## WHAT IS REQUIRED
From the listing below, copy only the lines running from the line that contains "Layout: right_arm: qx" to the line that contains "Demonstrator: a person", both included.

━━ DATA BELOW ━━

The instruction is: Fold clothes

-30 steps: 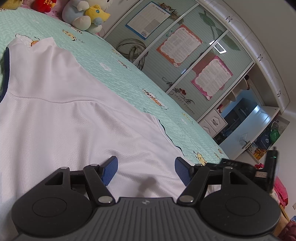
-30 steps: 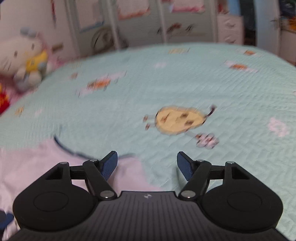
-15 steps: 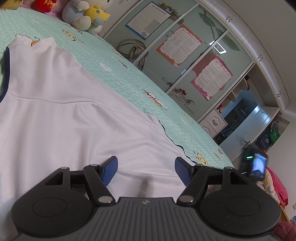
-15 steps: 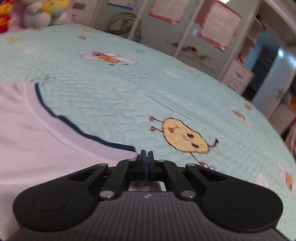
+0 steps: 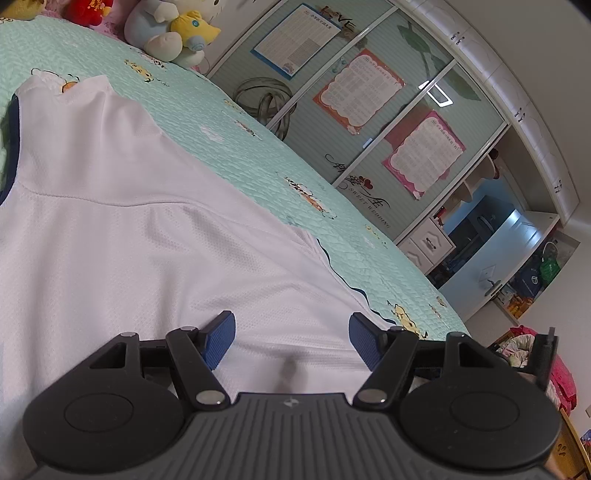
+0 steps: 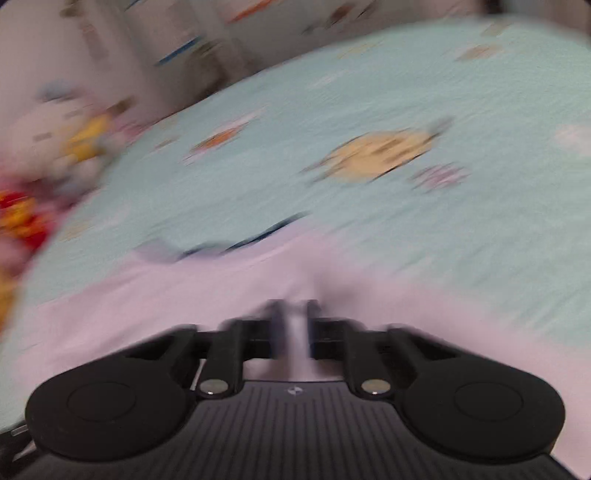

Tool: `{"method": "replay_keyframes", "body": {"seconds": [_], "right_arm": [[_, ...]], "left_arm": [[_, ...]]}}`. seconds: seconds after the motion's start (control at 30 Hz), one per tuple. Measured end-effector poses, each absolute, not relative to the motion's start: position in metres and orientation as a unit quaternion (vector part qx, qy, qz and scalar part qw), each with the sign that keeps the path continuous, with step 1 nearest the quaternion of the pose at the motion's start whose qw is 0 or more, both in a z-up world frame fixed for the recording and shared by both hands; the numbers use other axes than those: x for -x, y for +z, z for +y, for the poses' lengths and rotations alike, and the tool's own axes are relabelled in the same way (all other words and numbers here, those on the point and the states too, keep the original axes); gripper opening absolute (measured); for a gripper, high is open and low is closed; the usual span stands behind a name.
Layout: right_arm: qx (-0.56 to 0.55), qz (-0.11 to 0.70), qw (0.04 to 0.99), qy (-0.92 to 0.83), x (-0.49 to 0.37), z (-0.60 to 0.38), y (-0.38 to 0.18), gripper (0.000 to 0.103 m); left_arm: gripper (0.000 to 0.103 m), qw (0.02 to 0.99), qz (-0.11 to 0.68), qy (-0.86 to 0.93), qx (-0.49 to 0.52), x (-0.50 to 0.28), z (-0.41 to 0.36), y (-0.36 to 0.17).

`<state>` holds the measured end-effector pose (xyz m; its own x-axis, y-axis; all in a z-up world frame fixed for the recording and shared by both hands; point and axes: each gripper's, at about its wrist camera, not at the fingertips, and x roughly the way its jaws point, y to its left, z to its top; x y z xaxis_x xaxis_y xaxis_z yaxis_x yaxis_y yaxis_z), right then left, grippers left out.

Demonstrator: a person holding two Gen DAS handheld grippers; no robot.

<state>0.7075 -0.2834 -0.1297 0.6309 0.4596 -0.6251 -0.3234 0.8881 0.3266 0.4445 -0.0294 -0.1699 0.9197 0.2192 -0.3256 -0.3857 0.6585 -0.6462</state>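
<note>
A white shirt (image 5: 129,240) with dark blue trim lies spread on a mint-green bedspread (image 5: 258,158). My left gripper (image 5: 291,332) is open, its blue pads (image 5: 221,338) low over the shirt's near part and apart from the cloth. In the blurred right wrist view my right gripper (image 6: 293,325) is nearly closed on a raised fold of the white shirt (image 6: 184,295), which is pulled up between the fingers. The shirt's blue-trimmed edge (image 6: 251,236) lies just beyond.
Plush toys (image 5: 173,29) sit at the bed's far end, also blurred in the right wrist view (image 6: 74,147). A wardrobe with posters (image 5: 362,92) stands past the bed. A doorway and drawers (image 5: 480,240) are at the right. The right gripper's body (image 5: 543,354) shows at the bed's edge.
My right gripper closed on the shirt's edge and has swung, pulling the cloth up; its view is now motion-blurred. My left gripper has stayed open and still.
</note>
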Motion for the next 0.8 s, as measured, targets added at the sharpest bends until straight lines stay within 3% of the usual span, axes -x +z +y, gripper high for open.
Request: {"method": "replay_keyframes", "body": {"seconds": [0.1,0.13,0.2,0.3,0.33,0.37,0.4,0.53,0.67,0.73,0.8], "right_arm": [[-0.077,0.338,0.930,0.125,-0.704,-0.285,-0.124,0.000],[-0.075,0.326,0.933,0.133,-0.697,-0.281,-0.120,0.006],[-0.073,0.300,0.935,0.172,-0.679,-0.270,-0.112,0.007],[-0.095,0.346,0.891,0.280,-0.675,-0.250,-0.114,0.024],[-0.086,0.372,0.878,0.290,-0.680,-0.242,-0.120,0.023],[-0.073,0.377,0.879,0.281,-0.687,-0.237,-0.127,0.016],[-0.064,0.364,0.894,0.254,-0.693,-0.236,-0.129,0.000],[-0.018,0.314,0.936,0.158,-0.696,-0.221,-0.118,0.004],[-0.033,0.357,0.875,0.326,-0.669,-0.176,-0.116,0.014],[-0.047,0.388,0.828,0.402,-0.663,-0.152,-0.119,0.026],[-0.062,0.411,0.802,0.429,-0.670,-0.131,-0.127,0.024]], "left_arm": [[0.072,0.904,0.110,0.168,0.378,-0.445,-0.029,-0.170],[0.072,0.904,0.110,0.168,0.378,-0.444,-0.029,-0.170],[0.072,0.904,0.110,0.168,0.378,-0.444,-0.028,-0.170],[0.072,0.904,0.110,0.168,0.378,-0.444,-0.028,-0.170],[0.072,0.904,0.110,0.168,0.378,-0.444,-0.028,-0.170],[0.072,0.904,0.110,0.168,0.378,-0.444,-0.029,-0.170],[0.072,0.904,0.110,0.168,0.377,-0.443,-0.029,-0.170],[0.072,0.904,0.109,0.168,0.379,-0.443,-0.029,-0.170],[0.072,0.903,0.109,0.168,0.380,-0.443,-0.029,-0.170],[0.072,0.903,0.109,0.168,0.381,-0.443,-0.030,-0.169],[0.072,0.903,0.109,0.168,0.381,-0.443,-0.030,-0.169]]}}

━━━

## ANSWER
Layout: right_arm: qx (-0.56 to 0.55), qz (-0.11 to 0.70), qw (0.04 to 0.99), qy (-0.92 to 0.83), x (-0.49 to 0.37), z (-0.60 to 0.38), y (-0.38 to 0.18), gripper (0.000 to 0.103 m); left_arm: gripper (0.000 to 0.103 m), qw (0.02 to 0.99), qz (-0.11 to 0.68), qy (-0.86 to 0.93), qx (-0.49 to 0.52), x (-0.50 to 0.28), z (-0.41 to 0.36), y (-0.36 to 0.17).

`<state>` holds the measured end-effector pose (xyz m; its own x-axis, y-axis; all in a z-up world frame fixed for the recording and shared by both hands; point and axes: each gripper's, at about its wrist camera, not at the fingertips, and x roughly the way its jaws point, y to its left, z to its top; x y z xaxis_x xaxis_y xaxis_z yaxis_x yaxis_y yaxis_z), right then left, grippers left out.

Demonstrator: a person holding two Gen DAS handheld grippers; no robot.

There is no more output to give.